# Black Calvus / Bristle nose pleco



## leongreenway (Mar 29, 2005)

Hi anyone know if these two get on, just put in a black calvus and he retreated to the bottom of the tank, the BN saw him, raised his fin and started swimming backards, hitting the calvus, but he just backed up a bit, raised his fin and is sitting solid. The BN is about 4Inches long, the Calvus in about 2 and half the size.

I have a 2inch Red tailed Black shark. who i thought would have been the problem. He came over, Went up to the Calvus, had a sniff then swam off.
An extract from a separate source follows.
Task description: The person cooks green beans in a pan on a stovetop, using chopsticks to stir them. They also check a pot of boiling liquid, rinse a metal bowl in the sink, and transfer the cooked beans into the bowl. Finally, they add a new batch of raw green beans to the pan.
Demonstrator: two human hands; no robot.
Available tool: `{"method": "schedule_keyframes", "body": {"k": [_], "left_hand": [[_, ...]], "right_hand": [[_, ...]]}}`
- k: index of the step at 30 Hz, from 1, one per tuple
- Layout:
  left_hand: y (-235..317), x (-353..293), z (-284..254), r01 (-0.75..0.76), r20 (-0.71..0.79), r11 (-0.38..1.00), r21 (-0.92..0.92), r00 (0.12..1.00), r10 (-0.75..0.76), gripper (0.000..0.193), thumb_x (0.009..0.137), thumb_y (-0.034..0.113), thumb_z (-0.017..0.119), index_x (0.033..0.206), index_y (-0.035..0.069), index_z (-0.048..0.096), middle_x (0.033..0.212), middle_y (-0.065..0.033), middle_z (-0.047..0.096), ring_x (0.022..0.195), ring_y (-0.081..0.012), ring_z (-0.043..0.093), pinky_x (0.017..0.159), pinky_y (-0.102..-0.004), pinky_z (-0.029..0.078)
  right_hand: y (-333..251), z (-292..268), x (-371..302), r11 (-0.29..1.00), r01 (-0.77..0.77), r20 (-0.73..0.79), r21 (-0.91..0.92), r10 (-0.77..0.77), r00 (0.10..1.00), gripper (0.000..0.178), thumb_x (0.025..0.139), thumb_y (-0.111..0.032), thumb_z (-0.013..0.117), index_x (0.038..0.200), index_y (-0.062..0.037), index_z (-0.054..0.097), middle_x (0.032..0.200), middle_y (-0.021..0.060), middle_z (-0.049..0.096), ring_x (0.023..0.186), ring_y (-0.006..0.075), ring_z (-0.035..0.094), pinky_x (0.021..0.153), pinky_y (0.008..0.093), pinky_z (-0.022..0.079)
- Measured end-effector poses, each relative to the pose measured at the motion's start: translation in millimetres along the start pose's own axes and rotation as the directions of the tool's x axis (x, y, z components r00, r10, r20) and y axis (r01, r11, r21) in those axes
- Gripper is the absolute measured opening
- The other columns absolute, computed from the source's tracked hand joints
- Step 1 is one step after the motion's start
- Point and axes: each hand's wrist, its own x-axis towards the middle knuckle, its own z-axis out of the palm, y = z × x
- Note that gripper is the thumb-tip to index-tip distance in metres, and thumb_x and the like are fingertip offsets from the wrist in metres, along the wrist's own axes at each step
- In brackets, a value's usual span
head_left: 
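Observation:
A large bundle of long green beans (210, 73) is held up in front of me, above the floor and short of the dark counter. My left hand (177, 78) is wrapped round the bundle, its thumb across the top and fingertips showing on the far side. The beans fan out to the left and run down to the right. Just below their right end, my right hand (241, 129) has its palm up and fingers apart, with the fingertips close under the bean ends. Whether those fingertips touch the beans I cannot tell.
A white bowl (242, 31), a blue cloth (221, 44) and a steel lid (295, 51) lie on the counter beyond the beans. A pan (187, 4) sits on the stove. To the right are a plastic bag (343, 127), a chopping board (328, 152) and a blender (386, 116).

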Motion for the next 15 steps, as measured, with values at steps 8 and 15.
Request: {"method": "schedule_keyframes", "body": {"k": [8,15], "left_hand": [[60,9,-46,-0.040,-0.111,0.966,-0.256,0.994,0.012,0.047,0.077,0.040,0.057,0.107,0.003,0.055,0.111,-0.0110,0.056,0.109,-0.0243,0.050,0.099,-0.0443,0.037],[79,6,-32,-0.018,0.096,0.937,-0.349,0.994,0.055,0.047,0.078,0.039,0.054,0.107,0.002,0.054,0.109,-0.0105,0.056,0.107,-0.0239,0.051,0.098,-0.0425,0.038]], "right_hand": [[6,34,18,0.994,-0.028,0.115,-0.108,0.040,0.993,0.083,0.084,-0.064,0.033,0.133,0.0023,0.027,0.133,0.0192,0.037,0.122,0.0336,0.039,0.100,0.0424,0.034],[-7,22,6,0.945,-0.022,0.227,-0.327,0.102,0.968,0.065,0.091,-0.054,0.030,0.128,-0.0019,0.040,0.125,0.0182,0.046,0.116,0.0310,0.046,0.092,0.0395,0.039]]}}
Circled......now get this, he thought he'd join in with this Bazare business and started swimming back warns flicking his tail at the Calvus....What the hell is going on here. The RT Black shark is back to acting normal, swimming about and eating.

The other two are still standing off Fins raised.

I am guessing either BN thinks the Calvus is another Pleco cos of the spiky fin. so is trying to get a pecking order. The Calvus was in with a lot of bigger Cichlids and was not bothered by them so maybe thats why he aint budging. 

I am also guessing the RTBs has showing off his colourful tail saying look i'm the boss.

Side note, Plec never messed with the RTBS, in fact kept hiding from him.

The order I put them in..

RTBS Week ago
Plec Saturday
Calvus 2 hours ago

Any ideas

Leon

:roll: :roll: :roll:


----------